De Hoge Raad in Nederland heeft vandaag besloten dat er opnieuw geoordeeld moet worden over de 19.5 miljoen euro van Suriname, die in Nederland in beslag is genomen. Eerder heeft het gerechtshof Amsterdam beslist dat de Surinaamse handelsbanken en wisselkantoren, aan wie het geld toebehoort, de 19.5 miljoen euro terug moeten krijgen. De Hoge Raad vindt dat die beslissing onvoldoende gemotiveerd was en vernietigt daarom de beslissing van het hof en verwijst de zaak naar het gerechtshof Den Haag om opnieuw te worden behandeld en beoordeeld.

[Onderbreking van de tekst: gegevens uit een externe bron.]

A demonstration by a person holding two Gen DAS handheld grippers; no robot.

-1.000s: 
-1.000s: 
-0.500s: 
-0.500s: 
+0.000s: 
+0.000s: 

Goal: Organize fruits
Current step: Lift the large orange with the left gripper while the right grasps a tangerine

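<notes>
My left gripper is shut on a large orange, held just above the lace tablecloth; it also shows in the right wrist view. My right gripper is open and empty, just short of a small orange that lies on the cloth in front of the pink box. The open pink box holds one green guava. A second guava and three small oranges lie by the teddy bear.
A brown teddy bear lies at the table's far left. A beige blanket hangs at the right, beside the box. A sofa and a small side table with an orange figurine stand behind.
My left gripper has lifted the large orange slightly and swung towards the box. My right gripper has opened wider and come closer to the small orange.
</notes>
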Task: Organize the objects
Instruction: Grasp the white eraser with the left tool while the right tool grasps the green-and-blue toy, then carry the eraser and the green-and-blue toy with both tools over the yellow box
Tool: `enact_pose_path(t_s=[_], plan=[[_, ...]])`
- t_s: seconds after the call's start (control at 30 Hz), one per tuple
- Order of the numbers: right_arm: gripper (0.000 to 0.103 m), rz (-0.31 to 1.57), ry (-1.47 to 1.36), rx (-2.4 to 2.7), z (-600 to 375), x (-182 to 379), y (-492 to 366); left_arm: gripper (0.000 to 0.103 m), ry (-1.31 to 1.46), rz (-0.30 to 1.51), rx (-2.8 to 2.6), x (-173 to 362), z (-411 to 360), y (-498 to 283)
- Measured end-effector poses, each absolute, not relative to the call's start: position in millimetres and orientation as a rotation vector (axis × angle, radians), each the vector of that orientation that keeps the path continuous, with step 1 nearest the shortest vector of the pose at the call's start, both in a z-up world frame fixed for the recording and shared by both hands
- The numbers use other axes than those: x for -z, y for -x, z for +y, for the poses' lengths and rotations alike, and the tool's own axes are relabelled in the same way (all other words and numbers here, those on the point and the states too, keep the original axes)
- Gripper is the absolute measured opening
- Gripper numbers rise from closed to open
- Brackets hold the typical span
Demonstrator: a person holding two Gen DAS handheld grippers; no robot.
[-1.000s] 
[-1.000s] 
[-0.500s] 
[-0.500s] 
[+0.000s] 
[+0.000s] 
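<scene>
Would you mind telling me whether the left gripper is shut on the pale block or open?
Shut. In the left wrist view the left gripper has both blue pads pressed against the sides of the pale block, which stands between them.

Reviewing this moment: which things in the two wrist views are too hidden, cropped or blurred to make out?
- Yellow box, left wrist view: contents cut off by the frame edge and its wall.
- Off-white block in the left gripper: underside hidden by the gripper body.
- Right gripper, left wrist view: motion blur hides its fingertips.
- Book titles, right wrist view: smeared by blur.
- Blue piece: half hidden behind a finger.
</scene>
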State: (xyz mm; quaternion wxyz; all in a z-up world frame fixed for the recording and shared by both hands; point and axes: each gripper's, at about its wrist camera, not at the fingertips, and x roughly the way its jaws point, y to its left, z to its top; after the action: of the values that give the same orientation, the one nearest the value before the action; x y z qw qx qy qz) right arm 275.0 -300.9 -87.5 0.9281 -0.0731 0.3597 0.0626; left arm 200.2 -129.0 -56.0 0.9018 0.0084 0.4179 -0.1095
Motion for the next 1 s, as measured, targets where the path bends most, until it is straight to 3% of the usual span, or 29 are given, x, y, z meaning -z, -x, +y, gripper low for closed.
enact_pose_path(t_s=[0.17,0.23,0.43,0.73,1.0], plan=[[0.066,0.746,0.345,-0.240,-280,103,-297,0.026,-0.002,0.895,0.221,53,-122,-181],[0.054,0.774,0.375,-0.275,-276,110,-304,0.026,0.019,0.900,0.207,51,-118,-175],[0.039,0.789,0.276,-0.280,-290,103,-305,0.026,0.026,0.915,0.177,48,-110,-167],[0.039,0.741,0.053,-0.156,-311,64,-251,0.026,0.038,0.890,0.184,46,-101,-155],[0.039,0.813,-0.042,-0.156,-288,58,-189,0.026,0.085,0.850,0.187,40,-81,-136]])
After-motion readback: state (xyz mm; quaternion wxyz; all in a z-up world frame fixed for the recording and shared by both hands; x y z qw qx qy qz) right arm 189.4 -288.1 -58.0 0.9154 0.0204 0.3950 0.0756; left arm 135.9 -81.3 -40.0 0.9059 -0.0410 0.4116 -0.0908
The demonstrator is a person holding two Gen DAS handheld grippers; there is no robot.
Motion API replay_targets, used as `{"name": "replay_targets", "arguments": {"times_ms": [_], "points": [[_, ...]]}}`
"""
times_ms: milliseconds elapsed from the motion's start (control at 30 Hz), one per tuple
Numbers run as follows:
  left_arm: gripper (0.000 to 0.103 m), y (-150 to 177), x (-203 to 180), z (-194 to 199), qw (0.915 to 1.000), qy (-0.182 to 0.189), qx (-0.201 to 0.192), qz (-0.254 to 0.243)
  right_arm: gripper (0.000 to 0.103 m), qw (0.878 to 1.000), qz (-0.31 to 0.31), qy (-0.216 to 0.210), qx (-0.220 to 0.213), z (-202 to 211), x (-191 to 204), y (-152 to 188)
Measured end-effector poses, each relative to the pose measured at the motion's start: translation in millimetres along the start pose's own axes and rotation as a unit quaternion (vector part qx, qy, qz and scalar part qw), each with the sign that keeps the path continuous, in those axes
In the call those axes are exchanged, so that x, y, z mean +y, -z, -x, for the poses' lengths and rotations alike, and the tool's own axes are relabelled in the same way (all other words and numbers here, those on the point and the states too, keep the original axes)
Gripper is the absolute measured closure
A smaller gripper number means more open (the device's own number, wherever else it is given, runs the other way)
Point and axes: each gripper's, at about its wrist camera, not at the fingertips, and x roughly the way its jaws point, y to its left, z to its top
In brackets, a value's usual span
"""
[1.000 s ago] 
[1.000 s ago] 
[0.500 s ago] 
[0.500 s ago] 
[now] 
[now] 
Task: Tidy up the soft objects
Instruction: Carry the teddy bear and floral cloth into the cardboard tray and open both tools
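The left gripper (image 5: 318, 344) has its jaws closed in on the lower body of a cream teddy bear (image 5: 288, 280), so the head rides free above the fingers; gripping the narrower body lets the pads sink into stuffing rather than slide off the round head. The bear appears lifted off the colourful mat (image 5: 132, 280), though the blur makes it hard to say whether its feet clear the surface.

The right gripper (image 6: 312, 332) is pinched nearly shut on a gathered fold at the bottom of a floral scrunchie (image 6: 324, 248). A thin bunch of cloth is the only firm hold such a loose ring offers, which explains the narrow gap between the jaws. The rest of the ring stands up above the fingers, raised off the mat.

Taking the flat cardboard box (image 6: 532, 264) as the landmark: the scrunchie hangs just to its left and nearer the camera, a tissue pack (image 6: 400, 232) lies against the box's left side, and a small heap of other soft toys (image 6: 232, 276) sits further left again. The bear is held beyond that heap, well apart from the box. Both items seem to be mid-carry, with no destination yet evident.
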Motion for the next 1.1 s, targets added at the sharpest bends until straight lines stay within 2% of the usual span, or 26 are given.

Het geld werd in 2018 in beslag genomen door de Fiscale inlichtingen- en opsporingsdienst (FIOD) op vermoedens van witwaspraktijken. Dat geld ging via Schiphol naar HongKong. Aroon Gonesh, advocaat van de Centrale Bank van Suriname, noemt de uitspraak van De Hoge Raad vandaag, teleurstellend. Echter ‘wij zijn standvastig en duidelijk en gaan door. Het zal in the end uitkomen dat het beslag geheel ten onrechte is gelegd en onrechtmatig is’, zegt de advocaat vastberaden.
Beslissing Hoge Raad
Gonesh legt uit dat de Hoge Raad cassatierechter is. Dat wil zeggen: een hoogste rechter die niet alle aspecten van een zaak kan beoordelen, maar alleen kan nagaan of de lagere rechter, een rechtbank of een gerechtshof, het recht juist heeft toegepast en of deze de regels voor de procedure goed heeft gevolgd. In dit geval heeft de Hoge Raad geoordeeld dat de uitspraak van het hof Amsterdam d.d. 10 januari 2023 niet goed is gemotiveerd. Indien de Hoge Raad van oordeel is dat een uitspraak niet goed is gemotiveerd, met andere woorden, als er sprake is van een motiveringsgebrek, dan kan dat reden zijn voor de Hoge Raad om de lagere uitspraak te vernietigen. Dat is hier gebeurd.
De Hoge Raad stelt geen feiten vast, maar gaat uit van de feiten en omstandigheden die zijn vastgesteld door de lagere rechter (rechtbank of gerechtshof). In de cassatieprocedure onderzoekt de Hoge Raad of de lagere rechter het recht op juiste wijze heeft uitgelegd en toegepast. Ook beoordeelt de Hoge Raad of de lagere rechter geen procedurele fouten heeft gemaakt en of de uitspraak begrijpelijk is gemotiveerd.